• [ASSIGNMENT] In your copy, leave out the pictures; write out all the data exactly.

-- -- --

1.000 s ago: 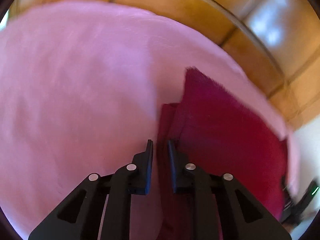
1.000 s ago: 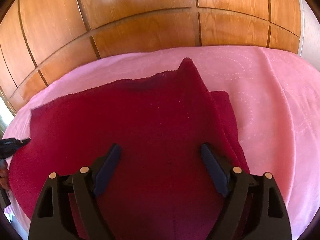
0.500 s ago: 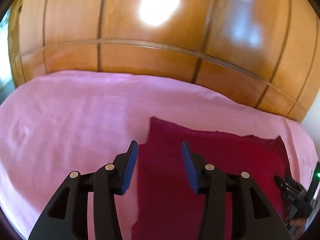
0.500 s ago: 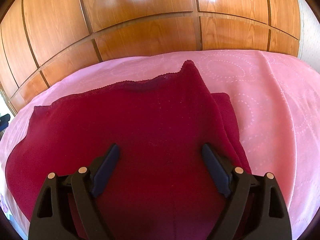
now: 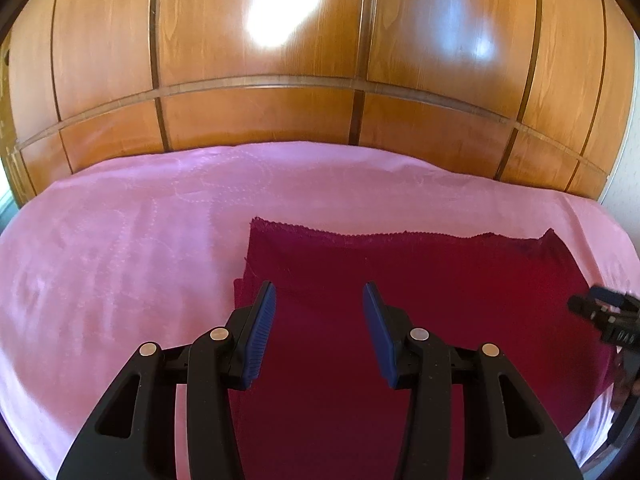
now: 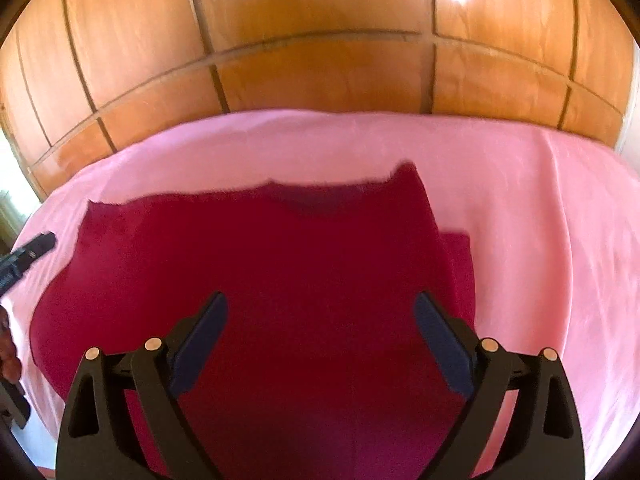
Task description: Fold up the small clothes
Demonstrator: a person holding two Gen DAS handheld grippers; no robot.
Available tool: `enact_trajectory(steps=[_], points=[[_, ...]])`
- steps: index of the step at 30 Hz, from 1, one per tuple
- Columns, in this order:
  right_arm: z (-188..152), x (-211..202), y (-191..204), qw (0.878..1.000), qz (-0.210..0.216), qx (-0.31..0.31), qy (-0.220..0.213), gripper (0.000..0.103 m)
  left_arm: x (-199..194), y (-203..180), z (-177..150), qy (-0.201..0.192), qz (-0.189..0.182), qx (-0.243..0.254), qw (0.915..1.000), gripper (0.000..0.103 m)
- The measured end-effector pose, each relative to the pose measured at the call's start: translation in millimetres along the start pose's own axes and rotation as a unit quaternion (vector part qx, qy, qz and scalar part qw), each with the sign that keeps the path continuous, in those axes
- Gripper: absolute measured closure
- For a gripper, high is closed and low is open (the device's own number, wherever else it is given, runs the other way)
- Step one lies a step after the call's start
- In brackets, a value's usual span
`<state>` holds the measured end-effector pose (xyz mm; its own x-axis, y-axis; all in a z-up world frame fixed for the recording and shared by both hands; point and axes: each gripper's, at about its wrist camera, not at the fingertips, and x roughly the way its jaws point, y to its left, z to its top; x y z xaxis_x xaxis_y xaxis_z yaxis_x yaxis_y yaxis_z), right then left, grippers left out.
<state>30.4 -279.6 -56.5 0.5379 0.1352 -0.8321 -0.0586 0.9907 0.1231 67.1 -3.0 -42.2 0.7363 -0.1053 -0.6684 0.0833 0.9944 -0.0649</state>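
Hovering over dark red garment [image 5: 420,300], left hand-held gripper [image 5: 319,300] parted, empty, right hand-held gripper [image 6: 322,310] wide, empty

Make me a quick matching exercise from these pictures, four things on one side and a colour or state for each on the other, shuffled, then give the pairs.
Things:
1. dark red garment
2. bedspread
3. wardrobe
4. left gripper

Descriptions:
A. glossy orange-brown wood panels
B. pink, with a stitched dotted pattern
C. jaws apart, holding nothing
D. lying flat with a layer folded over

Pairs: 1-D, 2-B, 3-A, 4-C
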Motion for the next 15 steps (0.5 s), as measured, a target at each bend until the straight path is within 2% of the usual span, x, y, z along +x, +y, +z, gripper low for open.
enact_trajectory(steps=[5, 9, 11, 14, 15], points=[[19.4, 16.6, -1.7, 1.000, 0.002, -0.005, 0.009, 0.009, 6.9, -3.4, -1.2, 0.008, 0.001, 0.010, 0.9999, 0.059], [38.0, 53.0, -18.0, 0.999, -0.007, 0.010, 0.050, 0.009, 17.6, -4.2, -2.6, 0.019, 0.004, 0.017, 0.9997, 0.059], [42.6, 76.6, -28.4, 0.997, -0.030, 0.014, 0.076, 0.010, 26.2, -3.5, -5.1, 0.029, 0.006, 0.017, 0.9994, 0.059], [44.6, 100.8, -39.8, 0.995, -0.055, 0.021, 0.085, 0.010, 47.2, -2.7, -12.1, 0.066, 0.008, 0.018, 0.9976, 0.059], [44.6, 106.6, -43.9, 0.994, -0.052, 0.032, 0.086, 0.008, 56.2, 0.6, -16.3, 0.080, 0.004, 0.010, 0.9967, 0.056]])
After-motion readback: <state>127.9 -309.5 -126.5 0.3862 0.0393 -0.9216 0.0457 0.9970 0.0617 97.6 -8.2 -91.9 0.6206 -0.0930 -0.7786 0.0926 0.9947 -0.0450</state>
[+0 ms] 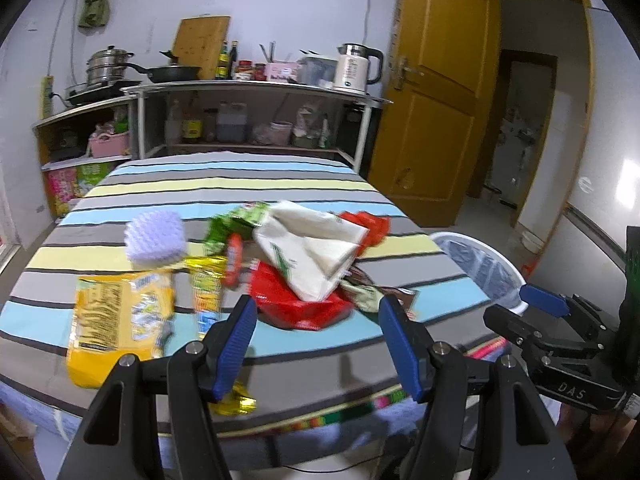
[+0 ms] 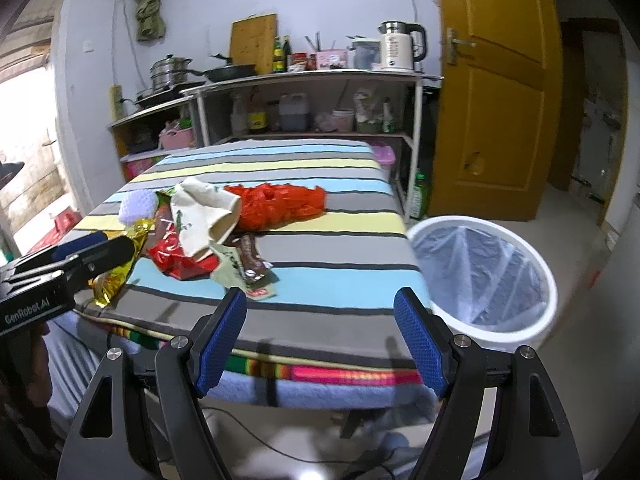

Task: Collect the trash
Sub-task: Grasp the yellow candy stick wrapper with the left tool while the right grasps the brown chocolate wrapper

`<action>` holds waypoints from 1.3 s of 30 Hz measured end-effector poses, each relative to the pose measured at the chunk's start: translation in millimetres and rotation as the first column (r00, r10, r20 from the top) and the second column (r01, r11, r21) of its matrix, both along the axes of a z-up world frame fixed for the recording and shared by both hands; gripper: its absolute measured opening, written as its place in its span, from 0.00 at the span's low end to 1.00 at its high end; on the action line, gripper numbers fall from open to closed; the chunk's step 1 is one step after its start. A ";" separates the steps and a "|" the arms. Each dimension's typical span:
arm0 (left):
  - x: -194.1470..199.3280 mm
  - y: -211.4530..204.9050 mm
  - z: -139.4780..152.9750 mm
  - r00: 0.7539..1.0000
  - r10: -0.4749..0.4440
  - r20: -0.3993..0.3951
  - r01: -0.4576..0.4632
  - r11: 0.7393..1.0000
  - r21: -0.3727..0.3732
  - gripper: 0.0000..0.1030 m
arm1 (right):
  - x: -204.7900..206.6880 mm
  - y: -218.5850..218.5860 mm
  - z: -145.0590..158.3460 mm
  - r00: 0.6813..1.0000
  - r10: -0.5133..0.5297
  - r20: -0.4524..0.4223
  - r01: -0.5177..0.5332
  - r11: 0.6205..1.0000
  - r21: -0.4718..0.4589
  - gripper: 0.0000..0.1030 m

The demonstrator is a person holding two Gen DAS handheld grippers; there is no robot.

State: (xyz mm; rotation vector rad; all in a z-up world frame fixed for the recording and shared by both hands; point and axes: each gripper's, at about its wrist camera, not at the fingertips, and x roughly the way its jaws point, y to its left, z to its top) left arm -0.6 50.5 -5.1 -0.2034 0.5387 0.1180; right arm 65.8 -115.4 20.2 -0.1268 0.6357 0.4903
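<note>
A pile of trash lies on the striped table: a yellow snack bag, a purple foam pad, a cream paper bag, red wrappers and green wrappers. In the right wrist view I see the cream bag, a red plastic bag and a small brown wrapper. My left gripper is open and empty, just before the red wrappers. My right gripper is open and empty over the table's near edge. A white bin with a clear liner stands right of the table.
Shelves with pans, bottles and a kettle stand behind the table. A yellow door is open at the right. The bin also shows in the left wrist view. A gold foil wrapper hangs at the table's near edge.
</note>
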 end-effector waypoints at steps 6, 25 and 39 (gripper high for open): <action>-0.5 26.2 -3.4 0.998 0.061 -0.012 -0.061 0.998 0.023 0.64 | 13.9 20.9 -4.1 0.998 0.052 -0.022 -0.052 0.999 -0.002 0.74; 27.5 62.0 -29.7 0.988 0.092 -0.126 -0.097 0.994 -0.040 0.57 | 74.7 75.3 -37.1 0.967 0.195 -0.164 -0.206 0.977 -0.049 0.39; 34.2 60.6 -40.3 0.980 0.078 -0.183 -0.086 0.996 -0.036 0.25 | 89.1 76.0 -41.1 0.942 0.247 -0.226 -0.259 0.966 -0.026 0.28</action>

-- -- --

• [RESPONSE]
1.000 s ago: 
1.000 s ago: 
0.500 s ago: 
0.500 s ago: 
now: 
now: 
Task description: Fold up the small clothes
Demonstrator: a person holding two Gen DAS handheld grippers; no robot.
Available tool: `enact_trajectory(steps=[_], points=[[_, ...]])`
- steps: index of the step at 30 Hz, from 1, one per tuple
- Columns, in this order:
  right_arm: z (-188..152), x (-211..202), y (-191..204), qw (0.878..1.000), qz (-0.210..0.216), qx (-0.31..0.31), qy (-0.220..0.213), gripper (0.000..0.103 m)
  left_arm: x (-199..194), y (-203..180), z (-177..150), qy (-0.201..0.192), qz (-0.189..0.182), qx (-0.243..0.254), qw (0.915..1.000), gripper (0.000..0.103 m)
- The measured end-effector pose, each relative to the pose measured at the call's start: translation in millimetres along the start pose's own axes and rotation as a unit quaternion (vector part qx, qy, qz and scalar part qw), each with the sign that keeps the path continuous, in those axes
- Gripper: absolute measured closure
- For a gripper, high is closed and low is open (the device's own number, wherever else it is given, runs the other way)
- Step one lies a step after the call's start
- In brackets, a value's usual span
`<state>` holds the measured end-effector pose (xyz mm; its own x-axis, y-axis; all in a z-up world frame fixed for the recording and shared by both hands; point and axes: each gripper's, at about its wrist camera, not at the fingertips, and x roughly the way its jaws point, y to its left, z to its top; x y z xaxis_x xaxis_y xaxis_z yaxis_x yaxis_y yaxis_z), right then left, grippers left out.
<state>30.4 -279.6 -56.5 0.5379 0.1352 -0.8321 -0.0586 0.9907 0.1231 67.1 -3.0 -42.2 0.7363 -0.1053 -0.6684 0.0833 0.9944 -0.0649</state>
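Hovering over dark red garment [image 5: 420,300], left hand-held gripper [image 5: 319,300] parted, empty, right hand-held gripper [image 6: 322,310] wide, empty

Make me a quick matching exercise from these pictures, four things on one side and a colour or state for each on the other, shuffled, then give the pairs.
Things:
1. dark red garment
2. bedspread
3. wardrobe
4. left gripper

Descriptions:
A. glossy orange-brown wood panels
B. pink, with a stitched dotted pattern
C. jaws apart, holding nothing
D. lying flat with a layer folded over

Pairs: 1-D, 2-B, 3-A, 4-C
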Motion for the next 15 steps (0.5 s), as measured, a target at each bend until the straight path is within 2% of the usual span, x, y, z along +x, +y, +z, gripper low for open.
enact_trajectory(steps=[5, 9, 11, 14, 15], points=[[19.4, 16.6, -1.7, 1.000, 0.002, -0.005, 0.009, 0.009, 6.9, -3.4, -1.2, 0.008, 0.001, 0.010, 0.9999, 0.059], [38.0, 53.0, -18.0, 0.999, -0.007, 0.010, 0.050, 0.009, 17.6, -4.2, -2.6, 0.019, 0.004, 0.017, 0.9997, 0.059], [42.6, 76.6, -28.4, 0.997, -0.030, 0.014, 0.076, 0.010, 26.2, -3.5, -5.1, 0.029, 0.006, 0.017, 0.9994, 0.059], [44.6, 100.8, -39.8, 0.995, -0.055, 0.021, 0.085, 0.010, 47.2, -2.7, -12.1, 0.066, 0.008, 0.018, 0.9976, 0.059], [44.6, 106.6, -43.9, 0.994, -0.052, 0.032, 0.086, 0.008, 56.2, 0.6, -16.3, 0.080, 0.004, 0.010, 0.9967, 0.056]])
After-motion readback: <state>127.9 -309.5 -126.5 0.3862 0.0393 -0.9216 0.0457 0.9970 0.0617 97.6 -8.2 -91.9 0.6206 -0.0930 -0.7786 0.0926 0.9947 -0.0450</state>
[+0 ms] 
[+0 ms] 

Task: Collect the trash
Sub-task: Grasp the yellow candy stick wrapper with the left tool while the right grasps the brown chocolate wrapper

`<action>` holds waypoints from 1.3 s of 30 Hz measured end-effector poses, each relative to the pose measured at the chunk's start: translation in millimetres and rotation as the first column (r00, r10, r20 from the top) and the second column (r01, r11, r21) of its matrix, both along the axes of a z-up world frame fixed for the recording and shared by both hands; gripper: its absolute measured opening, written as its place in its span, from 0.00 at the span's low end to 1.00 at its high end; on the action line, gripper numbers fall from open to closed; the chunk's step 1 is one step after its start. A ";" separates the steps and a "|" the arms. Each dimension's typical span:
arm0 (left):
  - x: -194.1470..199.3280 mm
  - y: -211.4530..204.9050 mm
  - z: -139.4780..152.9750 mm
  - r00: 0.7539..1.0000
  - r10: -0.4749..0.4440
  - r20: -0.3993..0.3951
  - r01: -0.4576..0.4632
  - r11: 0.7393..1.0000
  - r21: -0.3727..0.3732
  - gripper: 0.0000..0.1030 m
arm1 (right):
  - x: -204.7900..206.6880 mm
  - y: -218.5850..218.5860 mm
  - z: -145.0590..158.3460 mm
  - r00: 0.6813..1.0000
  - r10: -0.5133..0.5297
  - r20: -0.4524..0.4223
  - r01: -0.5177..0.5332
  - r11: 0.6205..1.0000
  - r21: -0.4718..0.4589
  - gripper: 0.0000..0.1030 m

The demonstrator is a person holding two Gen DAS handheld grippers; there is no robot.

State: (xyz mm; rotation vector rad; all in a z-up world frame fixed for the recording and shared by both hands; point and axes: each gripper's, at about its wrist camera, not at the fingertips, and x roughly the way its jaws point, y to its left, z to its top) left arm -0.6 50.5 -5.1 -0.2034 0.5387 0.1180; right arm 65.8 -115.4 20.2 -0.1268 0.6357 0.4903
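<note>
A pile of trash lies on the striped table: a yellow snack bag, a purple foam pad, a cream paper bag, red wrappers and green wrappers. In the right wrist view I see the cream bag, a red plastic bag and a small brown wrapper. My left gripper is open and empty, just before the red wrappers. My right gripper is open and empty over the table's near edge. A white bin with a clear liner stands right of the table.
Shelves with pans, bottles and a kettle stand behind the table. A yellow door is open at the right. The bin also shows in the left wrist view. A gold foil wrapper hangs at the table's near edge.
</note>
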 end-effector waypoints at steps 6, 25 and 39 (gripper high for open): <action>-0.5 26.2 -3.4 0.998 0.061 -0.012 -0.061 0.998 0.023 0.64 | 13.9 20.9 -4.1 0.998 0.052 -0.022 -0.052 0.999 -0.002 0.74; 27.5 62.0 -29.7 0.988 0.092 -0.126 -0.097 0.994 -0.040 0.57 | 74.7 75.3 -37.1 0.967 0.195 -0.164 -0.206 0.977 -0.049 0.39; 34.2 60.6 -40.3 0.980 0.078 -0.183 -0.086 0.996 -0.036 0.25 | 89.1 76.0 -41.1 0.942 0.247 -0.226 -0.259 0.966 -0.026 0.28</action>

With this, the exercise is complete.